● What is being asked
In your reply, reproduce the lines from the first one below to the line containing "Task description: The", inclusive, exactly as they stand.

*** Opening Dataset extract ***

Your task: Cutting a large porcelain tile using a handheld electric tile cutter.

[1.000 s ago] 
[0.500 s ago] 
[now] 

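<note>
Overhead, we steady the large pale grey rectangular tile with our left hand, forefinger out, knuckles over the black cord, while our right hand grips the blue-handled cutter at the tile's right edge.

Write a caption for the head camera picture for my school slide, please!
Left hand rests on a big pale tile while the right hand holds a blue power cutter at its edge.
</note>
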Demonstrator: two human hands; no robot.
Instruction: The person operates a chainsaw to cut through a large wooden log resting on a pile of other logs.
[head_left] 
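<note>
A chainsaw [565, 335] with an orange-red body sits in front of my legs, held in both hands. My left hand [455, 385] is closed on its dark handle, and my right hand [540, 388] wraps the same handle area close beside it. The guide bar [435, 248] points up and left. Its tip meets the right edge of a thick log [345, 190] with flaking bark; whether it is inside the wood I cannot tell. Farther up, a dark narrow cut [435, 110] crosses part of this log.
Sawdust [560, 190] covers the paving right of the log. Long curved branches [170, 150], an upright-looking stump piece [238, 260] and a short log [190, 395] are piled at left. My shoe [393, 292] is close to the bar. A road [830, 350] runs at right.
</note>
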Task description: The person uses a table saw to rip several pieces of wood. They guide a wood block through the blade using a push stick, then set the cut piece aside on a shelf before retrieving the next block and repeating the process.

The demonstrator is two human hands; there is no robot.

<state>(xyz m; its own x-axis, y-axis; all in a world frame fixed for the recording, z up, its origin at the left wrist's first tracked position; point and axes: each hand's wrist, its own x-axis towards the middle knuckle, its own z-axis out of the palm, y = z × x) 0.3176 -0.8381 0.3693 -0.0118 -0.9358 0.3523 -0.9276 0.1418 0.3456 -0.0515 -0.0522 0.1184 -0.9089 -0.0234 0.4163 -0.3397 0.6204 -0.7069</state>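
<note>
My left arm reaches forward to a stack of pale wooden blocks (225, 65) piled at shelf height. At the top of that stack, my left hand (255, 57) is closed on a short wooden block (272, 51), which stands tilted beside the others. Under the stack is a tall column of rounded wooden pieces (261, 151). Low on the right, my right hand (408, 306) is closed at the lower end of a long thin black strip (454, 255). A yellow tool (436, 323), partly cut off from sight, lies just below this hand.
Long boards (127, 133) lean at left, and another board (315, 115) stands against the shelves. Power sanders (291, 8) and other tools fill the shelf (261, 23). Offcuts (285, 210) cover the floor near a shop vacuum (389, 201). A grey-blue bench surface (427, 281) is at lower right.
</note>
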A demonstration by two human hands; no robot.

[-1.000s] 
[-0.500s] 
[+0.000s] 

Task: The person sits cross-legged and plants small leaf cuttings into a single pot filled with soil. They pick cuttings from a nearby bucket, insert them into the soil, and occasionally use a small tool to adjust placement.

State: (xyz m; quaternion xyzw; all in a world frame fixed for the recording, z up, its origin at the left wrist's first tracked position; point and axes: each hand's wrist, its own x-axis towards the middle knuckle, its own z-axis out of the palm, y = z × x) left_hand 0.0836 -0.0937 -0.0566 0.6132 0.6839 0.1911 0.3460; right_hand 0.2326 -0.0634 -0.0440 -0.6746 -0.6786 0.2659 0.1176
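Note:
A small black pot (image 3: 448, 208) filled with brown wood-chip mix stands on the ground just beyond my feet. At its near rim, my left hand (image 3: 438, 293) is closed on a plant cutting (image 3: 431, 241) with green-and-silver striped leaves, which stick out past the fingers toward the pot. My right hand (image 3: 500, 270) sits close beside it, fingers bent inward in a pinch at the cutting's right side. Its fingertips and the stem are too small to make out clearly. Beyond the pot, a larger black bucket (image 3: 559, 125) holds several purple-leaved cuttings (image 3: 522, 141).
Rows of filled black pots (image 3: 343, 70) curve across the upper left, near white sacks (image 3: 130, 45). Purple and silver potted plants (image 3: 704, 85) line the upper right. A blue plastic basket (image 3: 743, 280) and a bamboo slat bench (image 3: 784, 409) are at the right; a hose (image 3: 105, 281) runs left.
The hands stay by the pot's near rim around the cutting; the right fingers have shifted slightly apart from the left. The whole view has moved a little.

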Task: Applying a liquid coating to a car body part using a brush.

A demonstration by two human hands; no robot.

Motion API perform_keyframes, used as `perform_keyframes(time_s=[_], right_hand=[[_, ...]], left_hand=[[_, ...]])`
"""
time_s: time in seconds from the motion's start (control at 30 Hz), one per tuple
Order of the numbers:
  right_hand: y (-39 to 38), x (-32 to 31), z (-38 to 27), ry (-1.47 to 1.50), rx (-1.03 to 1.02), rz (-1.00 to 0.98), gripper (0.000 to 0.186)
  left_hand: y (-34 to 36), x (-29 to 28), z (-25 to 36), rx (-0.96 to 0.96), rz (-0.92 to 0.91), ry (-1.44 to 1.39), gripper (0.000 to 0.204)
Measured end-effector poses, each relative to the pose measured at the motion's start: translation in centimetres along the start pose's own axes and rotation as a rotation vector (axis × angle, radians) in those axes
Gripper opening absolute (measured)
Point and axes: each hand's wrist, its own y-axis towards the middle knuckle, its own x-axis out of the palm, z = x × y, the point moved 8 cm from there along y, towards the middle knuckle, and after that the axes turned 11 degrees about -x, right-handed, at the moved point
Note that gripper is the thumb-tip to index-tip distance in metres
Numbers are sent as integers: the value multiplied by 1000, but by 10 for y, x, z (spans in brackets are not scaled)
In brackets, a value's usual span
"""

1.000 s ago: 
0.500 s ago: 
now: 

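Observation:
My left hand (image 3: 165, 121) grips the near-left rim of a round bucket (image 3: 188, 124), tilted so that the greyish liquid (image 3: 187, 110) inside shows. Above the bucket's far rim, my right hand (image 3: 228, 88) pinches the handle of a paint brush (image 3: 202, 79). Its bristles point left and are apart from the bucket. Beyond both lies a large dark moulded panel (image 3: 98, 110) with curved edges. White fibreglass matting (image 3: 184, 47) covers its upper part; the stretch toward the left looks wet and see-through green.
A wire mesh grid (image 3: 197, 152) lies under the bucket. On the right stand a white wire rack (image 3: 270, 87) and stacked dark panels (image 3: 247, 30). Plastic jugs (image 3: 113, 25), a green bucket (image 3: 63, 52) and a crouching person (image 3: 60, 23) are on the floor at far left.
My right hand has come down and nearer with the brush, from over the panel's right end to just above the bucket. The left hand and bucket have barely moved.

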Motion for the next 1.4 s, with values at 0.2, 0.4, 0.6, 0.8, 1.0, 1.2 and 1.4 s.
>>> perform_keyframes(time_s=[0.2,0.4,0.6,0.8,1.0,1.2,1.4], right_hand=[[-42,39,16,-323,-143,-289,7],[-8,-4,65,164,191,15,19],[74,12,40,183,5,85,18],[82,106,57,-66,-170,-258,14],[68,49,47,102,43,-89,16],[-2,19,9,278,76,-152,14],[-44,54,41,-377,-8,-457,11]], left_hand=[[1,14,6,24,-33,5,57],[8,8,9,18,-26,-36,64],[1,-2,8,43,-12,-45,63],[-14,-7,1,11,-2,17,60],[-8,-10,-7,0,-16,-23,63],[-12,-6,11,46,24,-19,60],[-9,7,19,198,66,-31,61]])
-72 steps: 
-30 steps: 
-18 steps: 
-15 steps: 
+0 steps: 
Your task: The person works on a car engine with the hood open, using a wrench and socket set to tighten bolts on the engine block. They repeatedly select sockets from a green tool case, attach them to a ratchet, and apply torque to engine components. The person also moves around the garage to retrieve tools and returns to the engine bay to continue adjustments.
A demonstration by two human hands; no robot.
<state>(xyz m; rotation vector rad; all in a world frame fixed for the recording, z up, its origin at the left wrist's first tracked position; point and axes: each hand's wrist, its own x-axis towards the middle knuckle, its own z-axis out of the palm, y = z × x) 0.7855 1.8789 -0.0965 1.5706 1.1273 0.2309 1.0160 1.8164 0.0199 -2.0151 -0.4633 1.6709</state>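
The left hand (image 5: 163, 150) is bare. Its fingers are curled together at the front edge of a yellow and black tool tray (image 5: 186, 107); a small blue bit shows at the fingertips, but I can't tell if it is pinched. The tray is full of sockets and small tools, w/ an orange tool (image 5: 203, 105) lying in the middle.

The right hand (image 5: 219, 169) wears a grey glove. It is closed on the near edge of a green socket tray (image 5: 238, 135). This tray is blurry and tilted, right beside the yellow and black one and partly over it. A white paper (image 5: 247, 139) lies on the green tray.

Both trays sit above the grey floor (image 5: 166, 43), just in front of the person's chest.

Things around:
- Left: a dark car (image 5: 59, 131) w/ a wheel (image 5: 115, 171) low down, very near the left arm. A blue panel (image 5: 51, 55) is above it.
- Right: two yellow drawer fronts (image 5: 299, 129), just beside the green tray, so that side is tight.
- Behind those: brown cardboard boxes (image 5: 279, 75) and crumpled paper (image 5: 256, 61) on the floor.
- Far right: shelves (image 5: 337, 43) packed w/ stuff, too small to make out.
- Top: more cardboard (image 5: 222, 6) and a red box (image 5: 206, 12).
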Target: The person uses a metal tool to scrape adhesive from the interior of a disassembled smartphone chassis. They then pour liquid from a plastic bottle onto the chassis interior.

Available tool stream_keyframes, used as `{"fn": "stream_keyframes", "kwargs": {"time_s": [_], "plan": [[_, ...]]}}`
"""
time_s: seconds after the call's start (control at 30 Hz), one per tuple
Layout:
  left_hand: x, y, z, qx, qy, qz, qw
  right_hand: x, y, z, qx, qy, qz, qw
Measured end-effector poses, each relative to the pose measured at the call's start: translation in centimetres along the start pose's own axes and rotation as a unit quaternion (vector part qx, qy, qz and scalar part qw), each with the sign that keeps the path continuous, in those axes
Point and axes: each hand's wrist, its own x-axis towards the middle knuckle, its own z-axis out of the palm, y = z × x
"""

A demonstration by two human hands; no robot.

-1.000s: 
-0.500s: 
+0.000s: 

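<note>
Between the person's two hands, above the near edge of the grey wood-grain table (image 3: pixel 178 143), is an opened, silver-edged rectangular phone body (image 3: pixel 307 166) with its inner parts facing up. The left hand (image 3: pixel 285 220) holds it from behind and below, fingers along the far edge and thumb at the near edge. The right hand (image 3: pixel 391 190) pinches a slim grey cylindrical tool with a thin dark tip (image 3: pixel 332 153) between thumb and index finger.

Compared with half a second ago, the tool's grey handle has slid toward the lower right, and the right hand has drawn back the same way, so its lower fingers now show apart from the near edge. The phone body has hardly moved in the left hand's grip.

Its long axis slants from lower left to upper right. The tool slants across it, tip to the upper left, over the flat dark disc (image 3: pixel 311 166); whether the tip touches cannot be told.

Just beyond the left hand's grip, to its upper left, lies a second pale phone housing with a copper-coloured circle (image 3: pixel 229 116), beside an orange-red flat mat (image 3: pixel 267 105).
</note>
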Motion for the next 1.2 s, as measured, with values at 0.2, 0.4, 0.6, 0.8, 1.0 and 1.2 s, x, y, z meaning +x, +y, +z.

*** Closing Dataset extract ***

● Your response
Your task: Cutting a large porcelain tile using a handheld electric tile cutter.

[1.000 s ago] 
[0.500 s ago] 
[now] 

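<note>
Overhead, we steady the large pale grey rectangular tile with our left hand, forefinger out, knuckles over the black cord, while our right hand grips the blue-handled cutter at the tile's right edge.

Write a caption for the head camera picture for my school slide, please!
Left hand rests on a big pale tile while the right hand holds a blue power cutter at its edge.
</note>
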Demonstrator: two human hands; no robot.
Instruction: The person operates a chainsaw to cut through a large wooden log resting on a pile of other logs.
[head_left] 
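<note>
A chainsaw [565, 335] with an orange-red body sits in front of my legs, held in both hands. My left hand [455, 385] is closed on its dark handle, and my right hand [540, 388] wraps the same handle area close beside it. The guide bar [435, 248] points up and left. Its tip meets the right edge of a thick log [345, 190] with flaking bark; whether it is inside the wood I cannot tell. Farther up, a dark narrow cut [435, 110] crosses part of this log.
Sawdust [560, 190] covers the paving right of the log. Long curved branches [170, 150], an upright-looking stump piece [238, 260] and a short log [190, 395] are piled at left. My shoe [393, 292] is close to the bar. A road [830, 350] runs at right.
</note>
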Task description: The person uses a table saw to rip several pieces of wood. They guide a wood block through the blade using a push stick, then set the cut piece aside on a shelf before retrieving the next block and repeating the process.

This exercise requires no further response.